Bush put on a flight suit, strapped himself into a jet, flew off for a 30-mile jaunt before making a dramatic landing on the aircraft carrier and a speech under a banner with the words mission accomplished superimposed across stars and stripes, which he claimed was made by the sailors on the ship.
Everything about that theatrical event was a lie. Bush was never a brave fighter pilot; he was an AWOL draft dodger during his term in the military. The mission in Iraq was nowhere near accomplished, and the sailors revealed that the banner was made in the White House.
The truth is the mission in Iraq, whatever that mission might be, is an utter failure. Its now four years since Bush televised his tax dollar funded infomercial to the world claiming a victory in Iraq, and more daily attacks on Americans occur today than in 2003.
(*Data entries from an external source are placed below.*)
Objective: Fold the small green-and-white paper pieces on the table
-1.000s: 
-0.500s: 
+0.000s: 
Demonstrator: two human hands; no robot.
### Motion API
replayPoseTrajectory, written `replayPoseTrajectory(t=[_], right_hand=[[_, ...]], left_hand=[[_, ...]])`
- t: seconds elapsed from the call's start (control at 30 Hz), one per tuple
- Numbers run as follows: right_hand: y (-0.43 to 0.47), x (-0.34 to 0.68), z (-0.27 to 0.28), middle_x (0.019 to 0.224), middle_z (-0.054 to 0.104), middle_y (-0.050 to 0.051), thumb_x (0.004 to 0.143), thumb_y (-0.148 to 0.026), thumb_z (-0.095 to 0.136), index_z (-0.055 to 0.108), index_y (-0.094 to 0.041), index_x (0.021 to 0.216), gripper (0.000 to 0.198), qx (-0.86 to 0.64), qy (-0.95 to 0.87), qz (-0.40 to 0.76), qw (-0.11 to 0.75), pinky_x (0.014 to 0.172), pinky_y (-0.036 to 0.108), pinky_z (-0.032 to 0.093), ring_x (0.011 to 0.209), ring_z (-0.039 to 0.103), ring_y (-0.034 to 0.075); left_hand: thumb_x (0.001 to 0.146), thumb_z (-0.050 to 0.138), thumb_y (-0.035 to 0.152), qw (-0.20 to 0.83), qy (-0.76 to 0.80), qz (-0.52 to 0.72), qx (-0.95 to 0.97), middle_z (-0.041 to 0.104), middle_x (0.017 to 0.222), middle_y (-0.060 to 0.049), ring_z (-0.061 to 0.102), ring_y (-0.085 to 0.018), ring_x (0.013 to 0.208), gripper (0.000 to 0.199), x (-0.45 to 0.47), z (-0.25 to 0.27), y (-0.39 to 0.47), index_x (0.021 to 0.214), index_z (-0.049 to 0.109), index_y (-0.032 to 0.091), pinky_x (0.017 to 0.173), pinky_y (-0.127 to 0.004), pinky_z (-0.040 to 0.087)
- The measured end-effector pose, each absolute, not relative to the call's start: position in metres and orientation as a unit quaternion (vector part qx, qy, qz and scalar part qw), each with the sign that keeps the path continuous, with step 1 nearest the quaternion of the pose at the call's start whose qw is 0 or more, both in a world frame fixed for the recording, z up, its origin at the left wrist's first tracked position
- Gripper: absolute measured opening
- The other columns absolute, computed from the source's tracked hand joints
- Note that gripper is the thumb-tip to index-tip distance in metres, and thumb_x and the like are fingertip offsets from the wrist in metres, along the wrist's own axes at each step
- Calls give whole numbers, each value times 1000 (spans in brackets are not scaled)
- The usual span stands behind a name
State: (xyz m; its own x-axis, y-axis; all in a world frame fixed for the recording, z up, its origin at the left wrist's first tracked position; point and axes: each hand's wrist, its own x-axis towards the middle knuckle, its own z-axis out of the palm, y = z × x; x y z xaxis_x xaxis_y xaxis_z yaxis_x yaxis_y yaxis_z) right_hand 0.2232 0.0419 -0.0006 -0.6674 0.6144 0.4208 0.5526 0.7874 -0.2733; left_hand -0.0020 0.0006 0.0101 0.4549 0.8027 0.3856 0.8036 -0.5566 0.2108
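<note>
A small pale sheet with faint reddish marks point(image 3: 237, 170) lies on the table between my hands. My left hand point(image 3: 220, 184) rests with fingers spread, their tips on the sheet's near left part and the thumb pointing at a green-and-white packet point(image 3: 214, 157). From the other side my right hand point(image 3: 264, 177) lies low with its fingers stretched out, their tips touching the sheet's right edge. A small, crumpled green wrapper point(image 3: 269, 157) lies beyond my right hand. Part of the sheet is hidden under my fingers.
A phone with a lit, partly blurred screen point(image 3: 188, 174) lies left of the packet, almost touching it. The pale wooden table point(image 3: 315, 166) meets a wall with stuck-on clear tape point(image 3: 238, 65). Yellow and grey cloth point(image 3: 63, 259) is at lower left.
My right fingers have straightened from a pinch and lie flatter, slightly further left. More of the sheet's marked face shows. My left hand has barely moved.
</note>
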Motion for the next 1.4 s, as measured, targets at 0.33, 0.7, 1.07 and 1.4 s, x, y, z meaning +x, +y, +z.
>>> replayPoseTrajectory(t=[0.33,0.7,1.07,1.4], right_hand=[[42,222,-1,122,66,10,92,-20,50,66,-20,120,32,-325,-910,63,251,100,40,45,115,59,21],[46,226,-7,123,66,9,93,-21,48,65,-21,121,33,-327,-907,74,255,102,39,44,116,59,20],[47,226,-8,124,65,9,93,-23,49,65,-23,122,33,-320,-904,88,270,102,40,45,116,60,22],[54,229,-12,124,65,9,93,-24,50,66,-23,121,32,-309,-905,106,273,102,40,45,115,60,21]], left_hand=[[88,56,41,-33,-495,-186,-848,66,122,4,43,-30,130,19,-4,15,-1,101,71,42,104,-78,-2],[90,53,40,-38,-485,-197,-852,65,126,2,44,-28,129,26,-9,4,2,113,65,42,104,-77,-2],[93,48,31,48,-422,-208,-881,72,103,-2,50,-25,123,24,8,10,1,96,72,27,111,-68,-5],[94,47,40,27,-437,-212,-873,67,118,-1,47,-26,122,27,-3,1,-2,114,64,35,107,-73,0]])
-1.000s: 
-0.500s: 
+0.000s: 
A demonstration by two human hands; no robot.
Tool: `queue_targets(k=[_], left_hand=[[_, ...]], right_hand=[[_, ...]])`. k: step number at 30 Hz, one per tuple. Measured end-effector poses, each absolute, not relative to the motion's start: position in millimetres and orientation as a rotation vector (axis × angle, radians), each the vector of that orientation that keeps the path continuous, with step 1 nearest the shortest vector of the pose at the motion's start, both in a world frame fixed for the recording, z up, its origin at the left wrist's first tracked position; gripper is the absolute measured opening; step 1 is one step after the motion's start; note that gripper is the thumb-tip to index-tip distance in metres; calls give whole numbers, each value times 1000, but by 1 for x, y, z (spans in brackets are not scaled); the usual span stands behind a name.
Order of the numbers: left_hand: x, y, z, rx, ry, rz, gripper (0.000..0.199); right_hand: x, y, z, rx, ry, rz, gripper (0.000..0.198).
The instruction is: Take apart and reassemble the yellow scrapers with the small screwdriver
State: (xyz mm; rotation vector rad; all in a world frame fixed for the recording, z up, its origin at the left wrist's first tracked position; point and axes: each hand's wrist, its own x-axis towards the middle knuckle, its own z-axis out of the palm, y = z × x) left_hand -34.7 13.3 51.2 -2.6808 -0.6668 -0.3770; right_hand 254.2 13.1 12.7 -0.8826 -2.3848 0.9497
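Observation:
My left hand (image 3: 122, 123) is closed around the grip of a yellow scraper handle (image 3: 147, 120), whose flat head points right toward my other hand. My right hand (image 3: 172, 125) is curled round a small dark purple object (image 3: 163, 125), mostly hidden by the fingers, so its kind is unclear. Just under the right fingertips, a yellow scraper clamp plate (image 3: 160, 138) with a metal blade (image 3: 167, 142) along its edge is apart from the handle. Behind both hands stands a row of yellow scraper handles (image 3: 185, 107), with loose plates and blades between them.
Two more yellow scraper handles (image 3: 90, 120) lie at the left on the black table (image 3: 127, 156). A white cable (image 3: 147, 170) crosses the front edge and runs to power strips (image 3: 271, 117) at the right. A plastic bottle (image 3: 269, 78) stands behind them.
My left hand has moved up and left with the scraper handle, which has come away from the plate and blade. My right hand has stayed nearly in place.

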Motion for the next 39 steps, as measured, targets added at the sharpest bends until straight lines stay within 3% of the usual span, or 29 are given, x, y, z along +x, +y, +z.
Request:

In the year 2000, in attempt to convince Americans to vote for Bush as the next president, the Republican Party Platform specifically stated: "Sending our military on vague, aimless, and endless missions rapidly saps morale."
"Even the highest morale," the Republicans stated, "is eventually undermined by back-to-back deployments, poor pay, shortages of spare parts and equipment, inadequate training, and rapidly declining readiness."
In regard to dealing with WMDs, in 2000, the Republicans said:
"A comprehensive strategy for combating the new dangers posed by weapons of mass destruction must include a variety of other measures to contain and prevent the spread of such weapons."
And they went on to say: "We need the cooperation of friends and allies," and the intelligence community should not "be made the scapegoat for political misjudgments."
The Halls of Congress now sound like an echo chamber with Democrats using the exact same phrases to describe the disaster in Iraq and the conduct of the Bush administration.
The claims of WMDs, mushroom clouds, linking Saddam to 9/11, and an alliance between Saddam and bin Laden, turned out to be lies, which were known to be false at the time they were uttered, but the Administration lies some more and blames the CIA for providing faulty intelligence.
The few allies that were conned into going to war with us are leaving Iraq. Saddam was put to death, but the Iraqis are worse off today then they were when he was in power. As the President asks for another $100 billion, our troops are getting sucked even deeper into a bloody quagmire, without even a hint of an exit strategy in sight.
The blame for the failures rests squarely on the White House doorstep. Bush insists that the problems will resolve if we "stay the course," in Iraq
But the question remains, how much longer should Americans agree to stay on a course that has already resulted in deaths and injuries to thousands of Americans and Iraqis with no benefits to anyone except the war profiteerers who are making billions as tax dollars roll off the backs of our dead soldiers?